Item 11.   Executive Compensation
     The information called for by Item 11 is omitted pursuant to Instruction I(2) to Form 10-K (Omission of Information by Certain Wholly Owned Subsidiaries).
Item 12.   Security Ownership of Certain Beneficial Owners and Management and Related Stockholder Matters
     The information called for by Item 12 is omitted pursuant to Instruction I(2) to Form 10-K (Omission of Information by Certain Wholly Owned Subsidiaries).
Item 13.   Certain Relationships and Related Transactions, and Director Independence
     The information called for by Item 13 is omitted pursuant to Instruction I(2) to Form 10-K (Omission of Information by Certain Wholly Owned Subsidiaries).

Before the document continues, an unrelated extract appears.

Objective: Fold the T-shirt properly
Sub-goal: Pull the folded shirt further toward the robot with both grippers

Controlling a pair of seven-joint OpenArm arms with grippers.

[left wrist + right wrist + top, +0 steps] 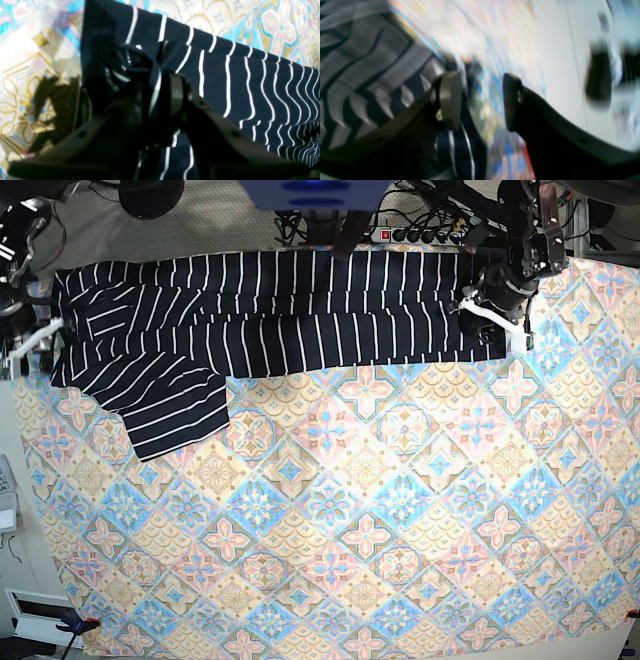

Item 14.   Principal Accounting Fees and Services
     Aggregate fees billed to the Company during the fiscal years ending December 31, 2006 and 2007 by its principal accounting firm, Deloitte & Touche LLP, are set forth below.
                 
    Year Ended December 31,  
    2006     2007  
Audit fees
  $ 1,108,600     $ 1,205,900  
Audit-related fees
    178,500       93,720  
 
           
Total audit and audit-related fees
    1,287,100       1,299,620  
Tax fees
           
All other fees
           
 
           
Total fees
  $ 1,287,100     $ 1,299,620  
 
           
     The Company is not required to have, and does not have, an audit committee.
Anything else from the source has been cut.